PROMPT
The entire listing below is to be reproduced exactly.

DATA
■ ■ ■ ■ ■

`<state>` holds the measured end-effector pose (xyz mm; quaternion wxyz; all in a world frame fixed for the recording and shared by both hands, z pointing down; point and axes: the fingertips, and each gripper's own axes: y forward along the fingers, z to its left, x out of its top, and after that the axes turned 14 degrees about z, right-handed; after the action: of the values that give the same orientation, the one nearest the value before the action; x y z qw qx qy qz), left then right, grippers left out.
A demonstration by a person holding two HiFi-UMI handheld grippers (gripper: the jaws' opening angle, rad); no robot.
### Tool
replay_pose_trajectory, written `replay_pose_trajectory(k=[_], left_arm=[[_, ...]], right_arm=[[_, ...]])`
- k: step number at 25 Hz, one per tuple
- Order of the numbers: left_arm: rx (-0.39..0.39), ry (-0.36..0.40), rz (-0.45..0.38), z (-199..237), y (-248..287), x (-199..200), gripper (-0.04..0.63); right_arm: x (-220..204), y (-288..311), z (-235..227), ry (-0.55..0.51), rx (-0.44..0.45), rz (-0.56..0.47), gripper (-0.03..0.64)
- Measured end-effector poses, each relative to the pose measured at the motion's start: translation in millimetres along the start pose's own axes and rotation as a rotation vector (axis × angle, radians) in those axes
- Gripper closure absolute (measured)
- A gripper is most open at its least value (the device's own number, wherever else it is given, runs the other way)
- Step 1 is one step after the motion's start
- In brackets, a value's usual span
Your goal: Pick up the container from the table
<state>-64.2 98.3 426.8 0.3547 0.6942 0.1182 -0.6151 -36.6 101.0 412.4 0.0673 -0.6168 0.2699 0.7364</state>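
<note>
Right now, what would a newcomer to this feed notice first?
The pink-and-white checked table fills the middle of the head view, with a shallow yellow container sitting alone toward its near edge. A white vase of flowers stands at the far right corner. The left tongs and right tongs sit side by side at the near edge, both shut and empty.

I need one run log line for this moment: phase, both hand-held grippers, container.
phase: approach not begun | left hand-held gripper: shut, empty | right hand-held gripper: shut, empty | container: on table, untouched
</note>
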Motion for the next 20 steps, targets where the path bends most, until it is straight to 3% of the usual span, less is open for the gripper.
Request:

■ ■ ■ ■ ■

TASK RESPONSE
`<state>` holds the measured end-effector pose (xyz mm; quaternion wxyz; all in a world frame fixed for the recording and shared by both hands, z pointing down; point and axes: the fingertips, and each gripper's own axes: y forward along the fingers, z to its left, x out of its top, and after that the axes turned 14 degrees about z, right-handed; after the action: of the values that give the same orientation, the one nearest the value before the action; x y z qw qx qy qz), left then right, grippers left out.
A demonstration by a person holding two HiFi-UMI handheld grippers (gripper: the jaws' opening angle, rad); no robot.
### Tool
replay_pose_trajectory, written `replay_pose_trajectory(k=[_], left_arm=[[_, ...]], right_arm=[[_, ...]])`
- k: step number at 25 Hz, one per tuple
- Order of the numbers: left_arm: rx (-0.39..0.39), ry (-0.36..0.40), rz (-0.45..0.38), z (-199..237), y (-248..287), x (-199..200), gripper (-0.04..0.63); right_arm: x (-220..204), y (-288..311), z (-235..227), ry (-0.55..0.51), rx (-0.44..0.45), rz (-0.56..0.47), gripper (-0.03..0.64)
- Measured end-effector poses, each relative to the pose measured at the motion's start: translation in millimetres along the start pose's own axes and rotation as a rotation vector (axis × angle, radians) in those axes
- Gripper closure absolute (measured)
- A gripper is most open at its least value (the device's own number, wherever else it is given, runs the other way)
- Step 1 is one step after the motion's start
- In brackets, a value's usual span
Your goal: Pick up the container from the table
<state>-64.2 98.3 426.8 0.3547 0.6942 0.1182 -0.6151 -36.6 101.0 412.4 0.0673 -0.6168 0.2699 0.7364</state>
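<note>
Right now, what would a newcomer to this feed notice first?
The pink-and-white checked table fills the middle of the head view, with a shallow yellow container sitting alone toward its near edge. A white vase of flowers stands at the far right corner. The left tongs and right tongs sit side by side at the near edge, both shut and empty.

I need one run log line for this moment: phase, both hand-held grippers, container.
phase: approach not begun | left hand-held gripper: shut, empty | right hand-held gripper: shut, empty | container: on table, untouched
</note>
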Motion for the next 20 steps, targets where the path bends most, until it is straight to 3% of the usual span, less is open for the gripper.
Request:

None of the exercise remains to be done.